Fred started work for British Steel in March 1961 as Scientific Officer, Continuous Casting Research, at the former BISRA in Sheffield. From 1963 to 1969 he held the position of Laboratory Head, Minerals Lab, United Steel Company BSC Midland Group at Swinden Laboratories in Rotherham. He then worked as Section Head, Ironmaking Research, BSC General Steels, then Acting Assistant Research Manager, Primary Ops Group, BSC General Steels until 1974. He was responsible for ironmaking research at Skippers Lane, Forest House and Ladgate Lane in Middlesbrough, prior to moving to Grangetown Laboratories.
His early work involved him in sinter plant and blast furnace operations at Scunthorpe and Workington, and he had a major input into the design of Redcar Blast Furnace and supporting sinter and coking plant operation. In 1992, Fred was appointed Research Programme Manager to co-ordinate research work with the various works’ contacts, a position in which his excellent communication skills were key.
Fred, for many years, was an active member of the European Ironmaking Research Committee, eventually becoming a well respected Chairman of this Committee for several years. As such, he not only ensured ECSC Research Projects progressed successfully but also that British Steel Projects were well funded. Consequently, he played a prominent role on the organising committee for the European Ironmaking Congress at Glasgow. He retired from British Steel in 1999, but continued to appraise ECSC projects as a consultant.
He was elected to the Council of the Cleveland Institution of Engineers in 1993, and was President for the 1997/8 season. His lecture programme was varied, covering plastics, lightweight vehicles, aircraft technical development, ceramics, transportation and communication, and the future of engineering. Even from a modern perspective, Fred’s programme was very forward-looking, containing many topics that are still relevant today.

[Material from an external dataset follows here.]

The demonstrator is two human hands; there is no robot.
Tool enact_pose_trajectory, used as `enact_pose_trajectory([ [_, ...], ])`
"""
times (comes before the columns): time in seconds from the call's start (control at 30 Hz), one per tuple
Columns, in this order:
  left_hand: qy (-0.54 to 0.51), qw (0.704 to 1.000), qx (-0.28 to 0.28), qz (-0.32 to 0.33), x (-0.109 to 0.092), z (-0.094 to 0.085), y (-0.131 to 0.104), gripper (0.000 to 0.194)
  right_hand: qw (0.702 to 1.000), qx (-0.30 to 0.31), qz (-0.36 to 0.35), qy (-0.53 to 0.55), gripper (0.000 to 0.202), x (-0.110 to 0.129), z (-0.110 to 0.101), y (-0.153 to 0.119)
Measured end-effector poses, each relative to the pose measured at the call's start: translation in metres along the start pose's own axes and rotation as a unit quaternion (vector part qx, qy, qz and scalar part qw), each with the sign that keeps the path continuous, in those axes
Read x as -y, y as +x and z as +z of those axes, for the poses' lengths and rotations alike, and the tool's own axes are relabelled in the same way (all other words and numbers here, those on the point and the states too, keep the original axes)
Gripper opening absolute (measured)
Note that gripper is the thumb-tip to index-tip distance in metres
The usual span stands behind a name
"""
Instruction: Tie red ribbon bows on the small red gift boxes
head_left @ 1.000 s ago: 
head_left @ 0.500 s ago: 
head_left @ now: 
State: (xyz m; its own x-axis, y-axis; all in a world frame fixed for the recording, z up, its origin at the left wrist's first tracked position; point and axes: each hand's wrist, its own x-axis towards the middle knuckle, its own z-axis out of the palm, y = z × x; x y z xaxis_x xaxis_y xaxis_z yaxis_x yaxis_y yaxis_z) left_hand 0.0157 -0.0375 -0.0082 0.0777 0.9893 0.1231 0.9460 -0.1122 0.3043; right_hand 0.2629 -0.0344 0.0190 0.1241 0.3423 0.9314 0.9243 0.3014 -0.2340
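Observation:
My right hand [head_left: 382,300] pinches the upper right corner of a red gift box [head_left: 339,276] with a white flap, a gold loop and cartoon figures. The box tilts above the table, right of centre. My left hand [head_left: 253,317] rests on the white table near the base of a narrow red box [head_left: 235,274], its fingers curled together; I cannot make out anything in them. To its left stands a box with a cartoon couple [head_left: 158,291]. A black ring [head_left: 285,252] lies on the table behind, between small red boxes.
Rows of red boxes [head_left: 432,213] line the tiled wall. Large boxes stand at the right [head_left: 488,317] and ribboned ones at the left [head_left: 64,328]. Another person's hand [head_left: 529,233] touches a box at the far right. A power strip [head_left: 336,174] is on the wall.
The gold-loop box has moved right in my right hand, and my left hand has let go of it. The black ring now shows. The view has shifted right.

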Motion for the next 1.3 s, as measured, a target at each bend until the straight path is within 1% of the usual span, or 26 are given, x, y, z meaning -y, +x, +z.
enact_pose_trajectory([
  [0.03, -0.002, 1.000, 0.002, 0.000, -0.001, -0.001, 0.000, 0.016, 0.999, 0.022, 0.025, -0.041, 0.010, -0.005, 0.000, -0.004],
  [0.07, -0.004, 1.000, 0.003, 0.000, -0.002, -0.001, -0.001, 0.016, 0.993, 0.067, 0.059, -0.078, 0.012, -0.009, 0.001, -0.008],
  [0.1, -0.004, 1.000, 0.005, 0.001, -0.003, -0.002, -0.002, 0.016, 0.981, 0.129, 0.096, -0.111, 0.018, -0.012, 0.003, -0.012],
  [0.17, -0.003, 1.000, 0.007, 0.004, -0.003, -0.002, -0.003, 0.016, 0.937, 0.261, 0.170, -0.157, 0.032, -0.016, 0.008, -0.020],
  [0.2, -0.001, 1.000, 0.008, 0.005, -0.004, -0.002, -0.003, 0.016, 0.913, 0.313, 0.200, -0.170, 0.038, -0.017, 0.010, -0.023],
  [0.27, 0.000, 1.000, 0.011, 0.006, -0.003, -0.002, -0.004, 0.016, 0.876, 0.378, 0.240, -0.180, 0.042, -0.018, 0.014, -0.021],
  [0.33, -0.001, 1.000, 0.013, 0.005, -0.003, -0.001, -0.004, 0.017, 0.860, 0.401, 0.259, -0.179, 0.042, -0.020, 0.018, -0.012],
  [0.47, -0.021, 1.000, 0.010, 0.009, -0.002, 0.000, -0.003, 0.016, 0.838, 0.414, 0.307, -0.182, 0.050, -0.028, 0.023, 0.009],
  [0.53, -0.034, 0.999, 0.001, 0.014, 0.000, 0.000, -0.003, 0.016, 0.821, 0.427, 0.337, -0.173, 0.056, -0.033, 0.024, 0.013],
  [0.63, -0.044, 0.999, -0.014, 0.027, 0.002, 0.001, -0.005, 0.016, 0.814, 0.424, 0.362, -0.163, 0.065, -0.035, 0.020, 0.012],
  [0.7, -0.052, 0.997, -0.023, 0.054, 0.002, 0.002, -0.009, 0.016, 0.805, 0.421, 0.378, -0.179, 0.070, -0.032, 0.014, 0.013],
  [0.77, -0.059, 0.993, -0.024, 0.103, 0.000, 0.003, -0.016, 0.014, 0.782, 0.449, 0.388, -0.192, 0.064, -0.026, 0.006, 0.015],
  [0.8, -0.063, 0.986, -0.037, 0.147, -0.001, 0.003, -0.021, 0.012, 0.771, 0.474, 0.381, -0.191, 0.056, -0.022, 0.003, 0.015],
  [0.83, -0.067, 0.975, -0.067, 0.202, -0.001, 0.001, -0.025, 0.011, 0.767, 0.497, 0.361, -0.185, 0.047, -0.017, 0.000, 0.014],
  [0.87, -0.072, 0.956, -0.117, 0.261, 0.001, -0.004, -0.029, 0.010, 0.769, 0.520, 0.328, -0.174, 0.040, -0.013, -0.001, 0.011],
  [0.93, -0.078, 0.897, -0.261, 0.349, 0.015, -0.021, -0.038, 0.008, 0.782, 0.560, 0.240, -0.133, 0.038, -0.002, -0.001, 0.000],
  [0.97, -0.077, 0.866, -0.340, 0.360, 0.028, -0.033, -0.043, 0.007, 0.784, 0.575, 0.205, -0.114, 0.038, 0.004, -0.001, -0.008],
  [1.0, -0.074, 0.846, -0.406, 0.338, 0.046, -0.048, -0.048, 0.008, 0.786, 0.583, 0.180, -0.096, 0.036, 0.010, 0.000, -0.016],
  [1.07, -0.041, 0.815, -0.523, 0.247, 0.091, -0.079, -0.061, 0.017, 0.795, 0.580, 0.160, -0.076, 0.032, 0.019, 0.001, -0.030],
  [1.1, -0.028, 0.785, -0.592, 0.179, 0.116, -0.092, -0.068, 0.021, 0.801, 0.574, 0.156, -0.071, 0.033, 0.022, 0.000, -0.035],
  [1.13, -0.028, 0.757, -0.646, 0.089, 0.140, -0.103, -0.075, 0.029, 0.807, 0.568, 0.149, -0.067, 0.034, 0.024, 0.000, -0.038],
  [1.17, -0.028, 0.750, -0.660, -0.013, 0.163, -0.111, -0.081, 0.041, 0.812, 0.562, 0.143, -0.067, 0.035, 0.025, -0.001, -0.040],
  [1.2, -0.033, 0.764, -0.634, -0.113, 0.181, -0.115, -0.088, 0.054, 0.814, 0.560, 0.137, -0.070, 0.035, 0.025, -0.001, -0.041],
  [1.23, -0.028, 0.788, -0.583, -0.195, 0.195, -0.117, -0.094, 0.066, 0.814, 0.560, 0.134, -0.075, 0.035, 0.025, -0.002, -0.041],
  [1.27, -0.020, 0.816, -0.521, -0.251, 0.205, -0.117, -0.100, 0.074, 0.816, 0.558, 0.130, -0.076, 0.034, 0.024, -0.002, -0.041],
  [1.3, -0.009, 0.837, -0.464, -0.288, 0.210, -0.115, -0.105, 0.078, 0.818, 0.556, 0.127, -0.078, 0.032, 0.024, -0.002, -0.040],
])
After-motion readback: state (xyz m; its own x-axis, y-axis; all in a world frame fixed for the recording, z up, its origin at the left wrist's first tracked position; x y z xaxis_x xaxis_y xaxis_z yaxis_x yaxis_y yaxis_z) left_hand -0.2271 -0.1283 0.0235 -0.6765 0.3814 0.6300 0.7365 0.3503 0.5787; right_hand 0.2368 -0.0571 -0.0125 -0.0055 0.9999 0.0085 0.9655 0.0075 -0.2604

After his retirement from British Steel, Fred founded Traice Marketing, a company that had many interests, from greetings cards to heart monitors and property rental. If you wanted to know anything at all, if Fred didn’t know himself, then he knew someone who did. His hobbies and interests were many and varied, reflecting his gregarious personality. He played rugby at University for the first 15, and was awarded University colours. He continued playing rugby after graduating, and was vice-president of Darlington rugby club, where he was involved for many years.
He also loved the Castle Players at Barnard Castle and his expertise and communication skills were invaluable to the Company where he was a former Chairman and Director, and up to a couple of weeks before his death, Marketing Manager. He was a Past President of the Darlington and Teesdale Naturalists Field Club, belonged to The Friends of the Bowes Museum and the Friends of the Georgian Theatre at Richmond (N Yorks), and was a Guide at Raby Castle during the summer seasons of June 2009 to early August 2013.
For several years he had also been co-opted by Durham County Council in a marketing role to promote the Durham Brass Band Festival. A couple of years ago, Fred completed a course at Skillshare in Hartlepool. He really enjoyed the course and afterwards felt that they needed some help and so ended up becoming a Director there, too. Apart from all this he helped a number of community and nature groups in Newton Aycliffe, where he lived, and even planted a herb garden for one organisation.
Fred leaves a wife, three daughters, and five grandsons. He will be greatly missed by them and the many community groups and business contacts with whom he was involved.